I'll kick in another 500 points for the answer to this one, assuming there's a way to do that.

Author Comment

ID: 11029357
Yes, ok, it will be good to get to the bottom of this one.

Expert Comment

ID: 11045974
I think I understand what's going on here; hopefully some real expert can comment.  I turned on the network monitor trace, and traced all traffic between the Exchange server and the first DNS server (  I had to wait for a couple of days, but eventually a 2012 error popped up.  In the 3 or 4 minutes preceding the error, the Exchange server issued 3 "Std Qry" requests for a FQDN that the DNS server never replied to.  I don't know if the server was busy (not likely), it couldn't get a resolution, or what, but in any event it never replied to Exchange (for THAT query.  It was replying for other queries -- typically instantaneously -- all along.).  I think Exchange decided to give up at that point and declared that ...200 was "down or inaccessible."  It changed its mind 3 minutes later, though, and issued a query for the 2nd DNS server by FQDN (why, I don't know, since it knows the IP; maybe it was looking for it in another role, e.g., DC or GC) and got an immediate reply.  I wasn't logging traffic to both DNS servers at the time, so I don't know if the same query was then issued to the 2nd server, but I'm modifying my netmon filter to watch both servers and will let you know what happens.

Bottom line: I think this is a normal situation, where the DNS query goes unanswered for whatever reason.  Exchange, rather than issuing a warning along the lines of "Unable to resolve domain" or whatever, says the DNS server is down, and most likely goes on to try another DNS server.  I'll bet that inspecting the delivery queue would show that the message for was queued for a while.  

Stay tuned.
Give your grad a cloud of their own!

With up to 8TB of storage, give your favorite graduate their own personal cloud to centralize all their photos, videos and music in one safe place. They can save, sync and share all their stuff, and automatic photo backup helps free up space on their smartphone and tablet.


Expert Comment

ID: 11064157
I've pretty much confirmed my previous comment.  These messages should really say something along the lines of "No response received from DNS server a.b.c.d in X seconds, for a query for FQDN x.y.z." for each server queried, followed by something like "DNS unable to resolve FQDN x.y.z".  A more comprehensive trace shows Exchange trying the first DNS server, receiving no response, issuing the first 2012 Warning.  Then it tries the 2nd server, receives no response, and issues the 2nd 2012 Warning, followed by the 2013 Error.  The failed domains do appear in the server queue, so I imagine there's some retry interval that eventually expires and the process repeats until Exchange gives up and returns some kind of an undeliverable error to the sender.

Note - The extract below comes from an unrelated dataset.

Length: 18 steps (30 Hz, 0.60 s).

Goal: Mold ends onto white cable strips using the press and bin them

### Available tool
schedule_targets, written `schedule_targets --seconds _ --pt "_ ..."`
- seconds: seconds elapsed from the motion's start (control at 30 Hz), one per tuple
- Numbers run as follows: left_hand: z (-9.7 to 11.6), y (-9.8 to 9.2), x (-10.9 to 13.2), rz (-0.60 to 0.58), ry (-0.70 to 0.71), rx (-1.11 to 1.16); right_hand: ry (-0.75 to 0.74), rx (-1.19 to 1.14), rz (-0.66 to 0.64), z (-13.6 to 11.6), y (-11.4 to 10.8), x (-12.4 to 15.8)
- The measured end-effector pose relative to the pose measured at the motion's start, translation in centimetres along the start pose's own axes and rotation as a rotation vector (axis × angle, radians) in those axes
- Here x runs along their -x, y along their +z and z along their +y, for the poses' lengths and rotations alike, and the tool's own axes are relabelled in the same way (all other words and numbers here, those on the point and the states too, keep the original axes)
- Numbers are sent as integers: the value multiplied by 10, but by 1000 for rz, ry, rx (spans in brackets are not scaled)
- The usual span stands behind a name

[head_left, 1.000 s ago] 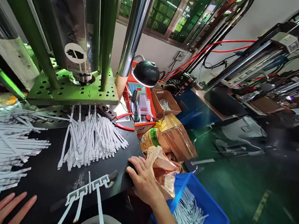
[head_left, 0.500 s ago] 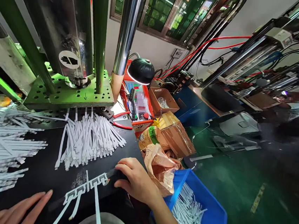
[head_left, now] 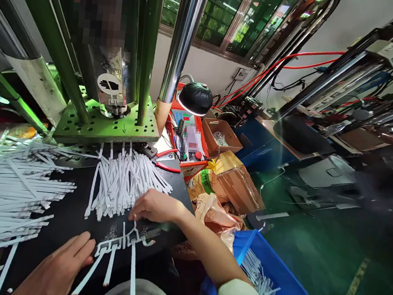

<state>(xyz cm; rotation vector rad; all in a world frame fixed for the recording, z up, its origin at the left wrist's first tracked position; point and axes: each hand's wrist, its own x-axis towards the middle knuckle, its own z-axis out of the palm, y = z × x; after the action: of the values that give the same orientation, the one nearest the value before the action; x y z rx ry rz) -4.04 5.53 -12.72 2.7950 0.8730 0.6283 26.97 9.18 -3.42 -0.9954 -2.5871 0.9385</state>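
White moulded pieces with long strips (head_left: 132, 266) hang from a rack-like part at the front edge of the black table (head_left: 67, 218). My right hand (head_left: 152, 206) is above the right part of this row, its fingertips pinched on a thin white branch that rises from it. My left hand (head_left: 64, 260) is at the row's left end, fingers together and bent; what they touch, if anything, is hidden. Behind my right hand lies a fanned pile of white strips (head_left: 120, 182), and a larger pile (head_left: 7, 199) covers the table's left side.
A green perforated press plate (head_left: 107, 132) stands behind the piles. Red-handled pliers (head_left: 167, 159) lie beside it, under a black lamp (head_left: 196, 97). Cardboard boxes (head_left: 242, 179) and a blue bin (head_left: 288, 277) holding white strips are to the right. A person is at the far right.
My right hand has moved left onto the row and closed on a branch, which now stands raised. My left hand has come up and right, its fingers drawn together. The view has shifted slightly.
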Motion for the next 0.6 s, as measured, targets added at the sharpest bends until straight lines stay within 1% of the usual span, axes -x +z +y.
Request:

I just don't have time to dig any deeper right now, so I'm going to call the basic problem solved.

Author Comment

ID: 11066474
Basically then these messages relate to mails that can't find the destination domain and time out ?  Then you'll see these messages sitting in the queue's........

Expert Comment

ID: 11066864
Right.  On my server, for every DNS lookup that fails in this way, there is a queue entry for the failed domain sourced from the virtual SMTP server. Section 4.5.4 of RFC 2821 (the SMTP RFC) describes retry strategies generally, and says "Retries continue until the message is transmitted or the sender gives up; the give-up time generally needs to be at least 4-5 days."  The RFC also requires that DNS be used to resolve the FQDN, and goes on at some length about what to do if the lookup succeeds, but doesn't explicitly say what to do if the lookup fails.

So, I'm happy as far as Exchange mail delivery goes.  However, I'm not happy that the DNS server doesn't give SOME response.  If I use nslookup on the DNS server to try to resolve one of the failed domains (e.g., "" -- give it a try on your system) I receive a "*** <servename> can't find Server failed" message.  "Server failed" sounds pretty serious, but the DNS event logs show nothing, and it is in fact one of the three valid responses from a DNS server (Authoritative, Non-Authoritative (cached data) and Server failed).  I don't know why a "server failed" response wasn't sent to Exchange.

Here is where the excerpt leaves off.